With my new jacket still packed in the bag, I sat braving the chill in the air as I didn't want to disturb the audience around me. And minutes after the duo began singing, I knew nothing of the cold night or the audience around me.The Wadali brothers have a special quality to their singing and its this quality which sets them apart from others. Puran Chand Wadali and Pyare Lal Wadali began singing as children. Puran Chand being the elder one (he is 13 years older than his brother) was initiated into music when he was five years old, and he didn't like it at all. So, how did this dislike change into a mad passion? "My father, Shri Thakur Das initiated me into singing.
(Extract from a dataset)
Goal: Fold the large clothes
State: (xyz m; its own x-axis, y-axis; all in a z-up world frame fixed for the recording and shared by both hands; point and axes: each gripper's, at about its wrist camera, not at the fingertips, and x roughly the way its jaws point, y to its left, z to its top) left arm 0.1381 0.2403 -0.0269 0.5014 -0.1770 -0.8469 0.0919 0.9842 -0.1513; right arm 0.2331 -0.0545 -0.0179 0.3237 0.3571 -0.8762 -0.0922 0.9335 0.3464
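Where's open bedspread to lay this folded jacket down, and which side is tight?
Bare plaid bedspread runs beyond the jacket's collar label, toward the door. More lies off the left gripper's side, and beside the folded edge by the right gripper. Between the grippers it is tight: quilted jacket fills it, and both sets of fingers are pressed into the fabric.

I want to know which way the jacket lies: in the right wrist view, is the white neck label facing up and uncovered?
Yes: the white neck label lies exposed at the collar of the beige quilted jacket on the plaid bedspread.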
He was really strict and would often beat me when I didn't sing. In fact, I remember getting my hair cropped close because he always pulled my hair when I didn't sing. Once sang as a child and people gave me money, I thought, that was a nice thing and began learning in earnest. But once I got involved with learning, there was nothing that could stop me. The more I learnt, the more I enjoyed it."
His younger brother Pyare Lal, had it easier. He liked singing right from the time he was a child. And of course his elder brother and father were always there for him. The duo then also got training from Pt Durga Das of Amritsar, Ustads Ashiq Ali Khan, Machchan Khan and Bade Ghulam Ali Khan.
Talking to them you discover, they still live in the simple world of their village, Guru Ki Wadali in Punjab. Confesses the elder Wadali: "I haven't seen a movie ever, nor do I see television. I simply don't feel the need for it. Changa nahin lagda", he says in Punjabi.
And though the duo have never gone to school, one can see in them a knowledge of a different kind. Rendering the qalaams of Sufi saints like Bulleh Shah, Khwaja Ghulam Farid, Baba Shah Hussain and Baba Farid, the Wadalis have seen to it that the message of love and brotherhood does not remain in books.
And their efforts have not gone unnoticed. The President's Award and Sangeet Natak Akademi award are just two of the many awards that the duo have received. But they are so devoted to theIr music and the Sufi world, that awards do not delight them. They prefer to maintain a low profile and remain in their own world.
And what do they think about the new kind of music? Says the younger Wadali "The new music is like a firework which will burn in no time. Devotional music is like an incense stick, the perfume of which will linger on."And the perfume does linger on.